Resolder the speaker back to the wire. Screw and tape the speaker into position in the rightmost screw hole, facing down. The touchscreen controller will sit over the motherboard and the gap where the speaker had originally been.
Line the back of the controller with electrical tape to protect it from scuffs and prevent an (unlikely) short circuit. Position the controller board rotated slightly clockwise, with one corner well over the gap you created. The top corner should nestle closely to the bottom heat-sink screw and avoid screw holes on the motherboard. Also avoid the white dot above the original speaker position; the upper case rests here. (Sight with the upper case to see if it seems lined up properly.)
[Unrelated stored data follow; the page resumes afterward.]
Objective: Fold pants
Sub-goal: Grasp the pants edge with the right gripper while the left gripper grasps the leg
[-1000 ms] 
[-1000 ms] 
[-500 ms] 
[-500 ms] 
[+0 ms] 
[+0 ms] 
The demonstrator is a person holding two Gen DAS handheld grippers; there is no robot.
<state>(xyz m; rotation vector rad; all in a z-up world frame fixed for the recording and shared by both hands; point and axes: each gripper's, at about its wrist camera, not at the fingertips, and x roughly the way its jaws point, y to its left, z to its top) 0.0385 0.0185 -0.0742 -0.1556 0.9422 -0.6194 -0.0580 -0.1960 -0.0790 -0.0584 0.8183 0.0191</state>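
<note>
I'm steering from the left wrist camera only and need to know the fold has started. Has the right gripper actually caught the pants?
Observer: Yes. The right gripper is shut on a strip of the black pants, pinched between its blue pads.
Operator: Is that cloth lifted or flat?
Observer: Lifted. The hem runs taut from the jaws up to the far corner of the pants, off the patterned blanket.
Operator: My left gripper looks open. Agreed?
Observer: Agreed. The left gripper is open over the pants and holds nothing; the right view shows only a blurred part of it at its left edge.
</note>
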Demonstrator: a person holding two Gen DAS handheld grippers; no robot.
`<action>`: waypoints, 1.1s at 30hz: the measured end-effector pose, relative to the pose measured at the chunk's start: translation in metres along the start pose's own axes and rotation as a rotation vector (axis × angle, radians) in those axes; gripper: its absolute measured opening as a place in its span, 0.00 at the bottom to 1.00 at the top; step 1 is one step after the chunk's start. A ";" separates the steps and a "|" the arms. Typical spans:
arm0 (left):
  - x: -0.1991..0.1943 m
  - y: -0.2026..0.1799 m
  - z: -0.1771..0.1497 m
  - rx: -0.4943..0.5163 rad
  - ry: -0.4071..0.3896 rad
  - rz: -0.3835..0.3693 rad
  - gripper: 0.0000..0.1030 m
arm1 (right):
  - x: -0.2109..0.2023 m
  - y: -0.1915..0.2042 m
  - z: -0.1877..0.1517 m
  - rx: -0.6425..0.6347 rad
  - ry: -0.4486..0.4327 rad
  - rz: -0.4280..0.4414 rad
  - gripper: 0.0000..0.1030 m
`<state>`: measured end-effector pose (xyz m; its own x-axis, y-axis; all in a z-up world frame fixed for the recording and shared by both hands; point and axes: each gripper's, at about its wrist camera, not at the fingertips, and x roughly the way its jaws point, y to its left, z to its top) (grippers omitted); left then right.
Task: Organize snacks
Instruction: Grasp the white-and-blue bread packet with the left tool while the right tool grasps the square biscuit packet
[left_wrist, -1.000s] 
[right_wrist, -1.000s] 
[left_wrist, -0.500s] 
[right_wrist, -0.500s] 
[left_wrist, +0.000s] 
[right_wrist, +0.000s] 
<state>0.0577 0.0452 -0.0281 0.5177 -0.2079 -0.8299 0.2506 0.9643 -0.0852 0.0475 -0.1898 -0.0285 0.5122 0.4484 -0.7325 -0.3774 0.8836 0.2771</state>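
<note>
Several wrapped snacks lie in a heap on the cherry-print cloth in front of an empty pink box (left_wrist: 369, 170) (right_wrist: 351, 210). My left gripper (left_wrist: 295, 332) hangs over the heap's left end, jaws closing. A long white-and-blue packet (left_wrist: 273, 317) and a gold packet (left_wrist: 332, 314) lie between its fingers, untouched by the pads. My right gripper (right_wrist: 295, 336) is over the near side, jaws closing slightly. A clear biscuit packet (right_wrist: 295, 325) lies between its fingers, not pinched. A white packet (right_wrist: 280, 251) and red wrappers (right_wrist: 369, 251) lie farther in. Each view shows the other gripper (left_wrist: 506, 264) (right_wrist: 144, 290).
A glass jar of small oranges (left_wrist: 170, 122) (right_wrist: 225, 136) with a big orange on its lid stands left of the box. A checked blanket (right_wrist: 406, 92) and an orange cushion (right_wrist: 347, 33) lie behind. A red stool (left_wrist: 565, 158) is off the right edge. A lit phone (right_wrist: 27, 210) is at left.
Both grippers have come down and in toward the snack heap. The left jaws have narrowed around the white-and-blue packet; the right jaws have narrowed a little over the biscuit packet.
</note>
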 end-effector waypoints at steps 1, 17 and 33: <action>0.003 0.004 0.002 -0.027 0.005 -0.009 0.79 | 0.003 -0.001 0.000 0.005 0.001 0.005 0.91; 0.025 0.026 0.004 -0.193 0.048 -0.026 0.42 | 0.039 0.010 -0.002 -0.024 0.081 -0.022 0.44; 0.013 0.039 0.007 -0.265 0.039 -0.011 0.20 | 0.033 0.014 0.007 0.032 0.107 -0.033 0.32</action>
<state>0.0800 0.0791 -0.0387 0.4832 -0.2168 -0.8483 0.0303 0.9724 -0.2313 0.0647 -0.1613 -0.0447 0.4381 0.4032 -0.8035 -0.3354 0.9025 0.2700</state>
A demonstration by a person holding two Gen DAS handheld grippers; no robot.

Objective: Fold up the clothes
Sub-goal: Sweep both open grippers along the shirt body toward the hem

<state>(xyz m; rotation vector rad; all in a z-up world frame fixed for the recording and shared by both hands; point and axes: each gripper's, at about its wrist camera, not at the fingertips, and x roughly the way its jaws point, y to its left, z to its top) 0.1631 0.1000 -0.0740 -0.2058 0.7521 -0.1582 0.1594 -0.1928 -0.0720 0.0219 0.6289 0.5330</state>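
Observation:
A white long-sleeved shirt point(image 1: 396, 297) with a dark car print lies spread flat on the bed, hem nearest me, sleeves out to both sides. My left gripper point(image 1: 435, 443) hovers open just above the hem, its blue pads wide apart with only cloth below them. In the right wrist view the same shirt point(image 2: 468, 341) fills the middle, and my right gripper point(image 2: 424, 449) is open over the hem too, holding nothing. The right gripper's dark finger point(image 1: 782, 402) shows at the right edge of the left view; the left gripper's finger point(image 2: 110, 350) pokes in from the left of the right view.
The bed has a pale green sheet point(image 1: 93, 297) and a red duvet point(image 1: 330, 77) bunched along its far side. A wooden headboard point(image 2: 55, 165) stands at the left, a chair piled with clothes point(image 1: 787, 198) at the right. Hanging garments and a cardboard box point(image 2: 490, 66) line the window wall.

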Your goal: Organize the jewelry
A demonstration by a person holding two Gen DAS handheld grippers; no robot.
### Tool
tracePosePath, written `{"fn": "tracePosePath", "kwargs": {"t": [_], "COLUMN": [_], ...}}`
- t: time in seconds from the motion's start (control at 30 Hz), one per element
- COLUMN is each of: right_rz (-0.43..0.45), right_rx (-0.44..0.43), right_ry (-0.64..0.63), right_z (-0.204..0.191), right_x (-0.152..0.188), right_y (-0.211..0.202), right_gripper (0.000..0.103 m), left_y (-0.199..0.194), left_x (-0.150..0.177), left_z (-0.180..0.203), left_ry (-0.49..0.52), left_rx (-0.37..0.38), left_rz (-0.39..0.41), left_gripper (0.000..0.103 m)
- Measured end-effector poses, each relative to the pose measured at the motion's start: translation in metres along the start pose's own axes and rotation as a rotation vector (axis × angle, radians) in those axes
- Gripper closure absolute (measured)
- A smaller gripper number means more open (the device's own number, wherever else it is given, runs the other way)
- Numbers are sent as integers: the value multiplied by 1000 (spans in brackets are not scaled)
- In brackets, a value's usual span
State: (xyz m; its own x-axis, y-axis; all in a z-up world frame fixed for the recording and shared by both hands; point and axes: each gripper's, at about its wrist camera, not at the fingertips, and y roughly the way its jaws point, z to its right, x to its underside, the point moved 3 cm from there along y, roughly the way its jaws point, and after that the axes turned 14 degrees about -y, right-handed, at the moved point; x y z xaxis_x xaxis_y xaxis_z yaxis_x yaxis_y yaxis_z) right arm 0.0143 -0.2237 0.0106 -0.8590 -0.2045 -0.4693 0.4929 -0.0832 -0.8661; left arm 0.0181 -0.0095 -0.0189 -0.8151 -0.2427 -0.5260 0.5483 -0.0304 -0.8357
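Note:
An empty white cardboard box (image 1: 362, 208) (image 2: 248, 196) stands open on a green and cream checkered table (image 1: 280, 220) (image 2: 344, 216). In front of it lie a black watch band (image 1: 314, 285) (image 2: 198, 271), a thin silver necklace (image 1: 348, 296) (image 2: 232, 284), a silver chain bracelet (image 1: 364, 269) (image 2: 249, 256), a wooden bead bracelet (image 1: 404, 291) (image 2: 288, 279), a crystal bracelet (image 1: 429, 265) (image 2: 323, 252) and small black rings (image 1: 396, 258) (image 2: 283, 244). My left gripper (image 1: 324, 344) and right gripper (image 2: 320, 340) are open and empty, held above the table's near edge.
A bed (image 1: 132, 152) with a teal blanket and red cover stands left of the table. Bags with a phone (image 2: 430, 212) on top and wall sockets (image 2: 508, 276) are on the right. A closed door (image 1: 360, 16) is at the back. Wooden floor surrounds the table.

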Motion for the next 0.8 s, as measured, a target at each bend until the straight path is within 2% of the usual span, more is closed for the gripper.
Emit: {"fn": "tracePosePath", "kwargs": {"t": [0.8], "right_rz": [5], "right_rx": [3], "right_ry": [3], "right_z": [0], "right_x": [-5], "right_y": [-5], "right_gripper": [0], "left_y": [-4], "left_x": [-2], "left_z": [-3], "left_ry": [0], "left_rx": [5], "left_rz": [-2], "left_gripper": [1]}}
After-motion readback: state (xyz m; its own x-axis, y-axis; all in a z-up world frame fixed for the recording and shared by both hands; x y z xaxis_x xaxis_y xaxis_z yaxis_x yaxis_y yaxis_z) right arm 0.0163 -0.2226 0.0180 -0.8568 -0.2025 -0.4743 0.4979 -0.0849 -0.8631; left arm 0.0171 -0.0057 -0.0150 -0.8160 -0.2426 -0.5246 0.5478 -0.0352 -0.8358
Tape the touchscreen controller in place. Reattach the Wi-Fi card, and run its wires back in the original path. Tape the touchscreen wires in place in the same channel or in the edge of the hard-drive cavity. (The hard drive will fit tighter if you do this, but there's just enough room.) Make sure you don't cover any screw holes.
Feel the Difference
Now it's time to put your baby back together. Reattach the LCD bezel and the plastic layer that contains the touchpad, connecting that ribbon cable and connecting the power-button cable near the top. Reattach the hard disk and RAM cover. Replace the screws along the way.
You did it! Windows 7 will automatically recognize the touchscreen, and you can calibrate it in the Control Panel. Your netbook might not look any different from the outside, but you've extended its life and given it an interface upgrade.